DNA UNKNOTTING ACTIVITY (DNA TOPOISOMERASE-II) ISOLATED FROM A THERMOPHILIC ARCHAEBACTERIUM SULFOLOBUS IS INHIBITED BY NOVOBIOCIN - PARTIAL-PURIFICATION, IDENTIFICATION OF THE 2 SUBUNITS AND CHARACTERISTICS OF THE ENZYME

DNA topoisomerases II are enzymes which have been purified from a lot of organisms and have been found to be involved in segregation of chromosomes. The following article reports the analysis of a partially purified DNA topoisomerase II from Sulfolobus (strain B12) a thermophilic archaebacterium which grows at 80 degrees C. The enzyme is composed by two subunits: the A subunit with a molecular mass of 85 000 Da which contains the nicking-closing activity and the B subunit with a molecular mass of 65 000 Da which contains the ATP binding site. The enzyme relaxes negatively as well as positively supercoiled DNA consequently to ATP hydrolysis into ADP (as eukaryotic DNA topoisomerases II and Escherichia coli DNA topoisomerase IV do).

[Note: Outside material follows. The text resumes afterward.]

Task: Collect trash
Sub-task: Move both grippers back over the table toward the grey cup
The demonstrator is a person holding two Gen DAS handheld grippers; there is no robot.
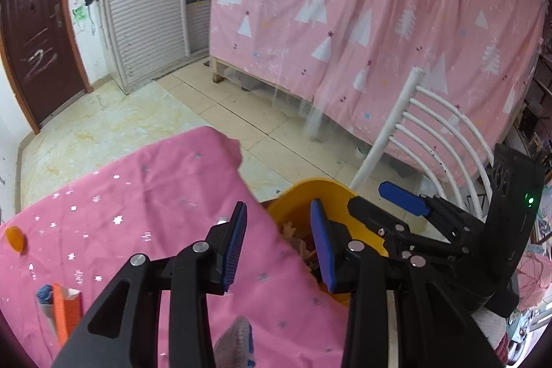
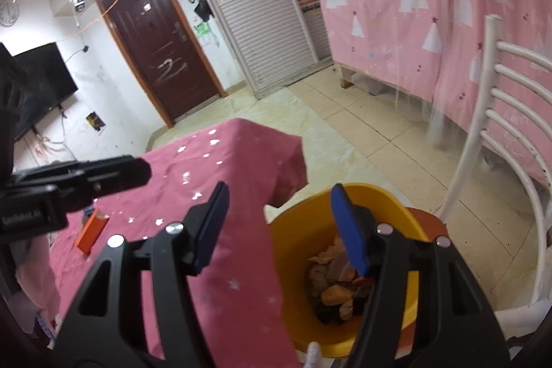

DNA relaxation catalyzed by the thermophilic enzyme is inhibited in the presence of both bacterial antibiotics acting at the ATP binding site such as novobiocin and coumermycin A(1) at the concentration which was found to inhibit the E. coli type II DNA topoisomerases (DNA gyrase and DNA topoisomerase IV). Based on the relaxation of both negatively and positively supercoiled DNA and the sensitivity to antibiotics such as novobiocin and coumermycin A(1), the DNA topoisomerase II isolated from thermophilic archaebacterium shares common characteristics with E. coli DNA topoisomerase II.